Problem requirements: Repeat verbatim what the listing holds, but not its pictures.

Given material:
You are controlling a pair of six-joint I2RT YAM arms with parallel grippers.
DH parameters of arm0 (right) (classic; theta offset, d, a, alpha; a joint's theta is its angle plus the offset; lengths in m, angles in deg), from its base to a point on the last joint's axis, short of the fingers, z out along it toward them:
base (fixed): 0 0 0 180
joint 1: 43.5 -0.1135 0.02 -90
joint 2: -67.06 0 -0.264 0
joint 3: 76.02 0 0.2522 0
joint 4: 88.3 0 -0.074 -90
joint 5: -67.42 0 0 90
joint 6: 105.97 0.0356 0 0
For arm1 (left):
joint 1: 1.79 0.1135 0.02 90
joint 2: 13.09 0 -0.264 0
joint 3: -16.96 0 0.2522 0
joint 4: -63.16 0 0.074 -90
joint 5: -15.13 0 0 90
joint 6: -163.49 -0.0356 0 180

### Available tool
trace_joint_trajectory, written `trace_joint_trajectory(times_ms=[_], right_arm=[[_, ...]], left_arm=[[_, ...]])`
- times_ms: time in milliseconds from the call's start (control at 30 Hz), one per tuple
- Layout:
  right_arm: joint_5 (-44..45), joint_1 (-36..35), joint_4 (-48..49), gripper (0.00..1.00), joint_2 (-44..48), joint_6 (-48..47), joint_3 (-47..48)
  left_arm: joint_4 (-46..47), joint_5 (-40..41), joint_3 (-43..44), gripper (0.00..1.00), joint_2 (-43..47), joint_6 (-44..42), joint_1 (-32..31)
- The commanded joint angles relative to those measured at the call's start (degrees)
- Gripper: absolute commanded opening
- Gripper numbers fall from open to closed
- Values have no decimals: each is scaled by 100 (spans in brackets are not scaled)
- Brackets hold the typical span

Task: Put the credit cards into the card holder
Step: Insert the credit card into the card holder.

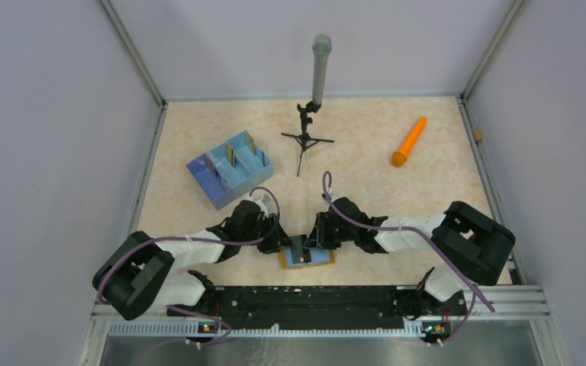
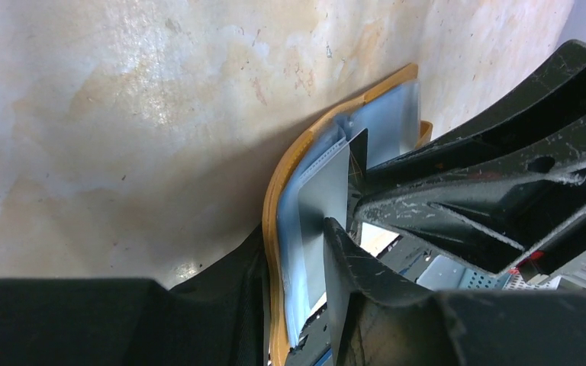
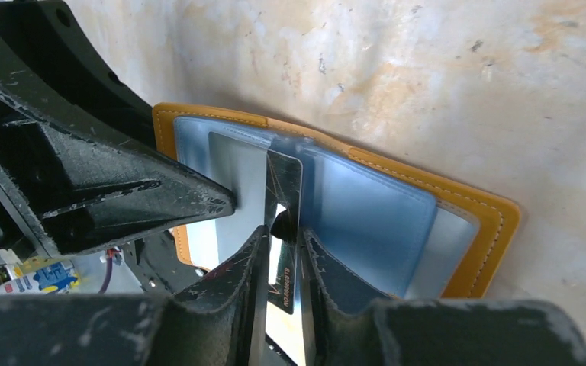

Output of the task:
You are controlling a pair of six-joint I2RT YAM arms with parallel grippers.
DH parameters of arm0 (right) (classic; theta offset, d, a, alpha; a joint's theta is its angle plus the offset; lengths in m, angles in deg), from its base to a point on the last joint's axis, short of the fingers, z out along it toward them:
base (fixed): 0 0 0 180
joint 1: 43.5 -0.1135 0.02 -90
joint 2: -67.06 0 -0.264 0
joint 3: 76.02 0 0.2522 0
joint 4: 88.3 0 -0.074 -90
joint 5: -67.42 0 0 90
joint 6: 105.97 0.0356 0 0
For arm1 (left):
joint 1: 1.79 0.1135 0.02 90
joint 2: 13.09 0 -0.264 0
joint 3: -16.96 0 0.2522 0
joint 4: -63.16 0 0.074 -90
joint 5: -15.13 0 0 90
joint 6: -163.49 -0.0356 0 180

### Available tool
trace_joint_trajectory, written `trace_joint_trajectory(times_ms=[_], right_arm=[[_, ...]], left_arm=[[_, ...]])`
- times_ms: time in milliseconds from the call's start (control at 30 Hz), one per tuple
- Layout:
  right_arm: joint_5 (-44..45), joint_1 (-36..35), joint_4 (-48..49), gripper (0.00..1.00), joint_2 (-44..48), joint_6 (-48..47), joint_3 (-47..48)
  left_arm: joint_4 (-46..47), joint_5 (-40..41), joint_3 (-43..44), gripper (0.00..1.00), joint_2 (-43..47), joint_6 (-44..42), joint_1 (-32..31)
- The commanded joint angles relative to those measured at the call's start (degrees)
- Gripper: absolute commanded opening
- Gripper numbers fall from open to closed
- Values have no decimals: each is scaled by 100 (spans in brackets are not scaled)
- Brackets hold the typical span

Task: Put the credit cards into the card holder
Step: Insert the credit card into the card holder.

With that, the exercise is complete.